Steam Deck OLED if you want handheld Roblox
Brief aside that matters for Mac-first households. If you already own a Mac for everyday computing and you’re wondering whether to buy a gaming PC specifically for Roblox, consider a Steam Deck OLED instead. Roblox runs through a Linux client called Sober, and the Deck’s 90Hz OLED panel plus its ergonomics make it a genuinely pleasant Roblox handheld. I’ve used both. You’ll also get access to a broader set of tuning options than on Mac. I covered the full setup in the Steam Deck Roblox guide. It’s a better Mac complement than a full Windows desktop if you just want more gaming flexibility.

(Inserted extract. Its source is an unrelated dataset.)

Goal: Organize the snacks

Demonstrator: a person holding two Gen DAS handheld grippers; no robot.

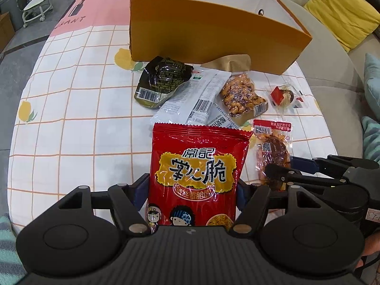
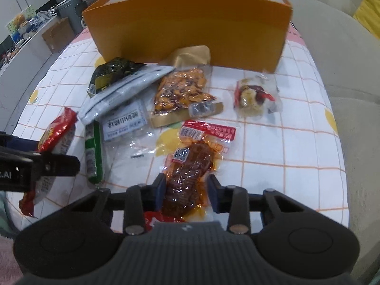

The 2026 Mac Roblox decision tree
I’ll give you the short version, because this article’s long and you’ve been patient. Here’s what I’d do based on what you own:
- M3 or M4 Mac: Drag the Max Frame Rate slider to 120 or 144 and stop reading. You’re fine. Play.
- M1 or M2 Mac: Slider to your monitor’s refresh rate. Accept mid-70s to 100+ FPS depending on the game and server load. Turn on Reduce Motion, close Safari tabs, and don’t run in Low Power Mode while playing.
- Intel Mac: Accept the ~72 to 80 FPS ceiling. Drop the Graphics Quality slider to 5 or 6 for consistency. Start planning for a next device within the next year or two since Rosetta 2 deprecation is coming.
- Buying fresh in 2026: The M4 MacBook Air is the sweet spot for casual Roblox families. It’s quiet, fast enough for 120 FPS on an external display, and kids won’t outgrow it. If you want ProMotion built in, the M4 MacBook Pro 14-inch is the smaller premium jump. Anything bigger is overkill for Roblox specifically.
That’s the whole story. One setting, four chip generations, and an honest assessment of what each can do. I’ll keep this piece updated as macOS 27 lands and as Roblox ships Mac-specific changes. For the broader picture of how FPS unlocking works across platforms, check the pillar Roblox FPS unlocker guide. For the mechanics of the native slider, this walkthrough goes deeper. And if your Mac’s stuck at 60 FPS despite doing everything right, the stuck-at-60 diagnostic guide will help.
Play well. Don’t chase numbers you can’t see. And tell your niece the hand-me-down iPad was fine; the new Mac’ll feel identical until she plugs it into a better display. That’s physics.